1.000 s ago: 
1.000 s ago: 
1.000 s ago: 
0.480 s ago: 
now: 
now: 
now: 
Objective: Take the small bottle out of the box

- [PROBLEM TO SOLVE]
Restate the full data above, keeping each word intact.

- [RESULT OF THIS EXERCISE]
1.000 s ago: 
1.000 s ago: 
1.000 s ago: 
0.480 s ago: 
now: 
now: 
now: 
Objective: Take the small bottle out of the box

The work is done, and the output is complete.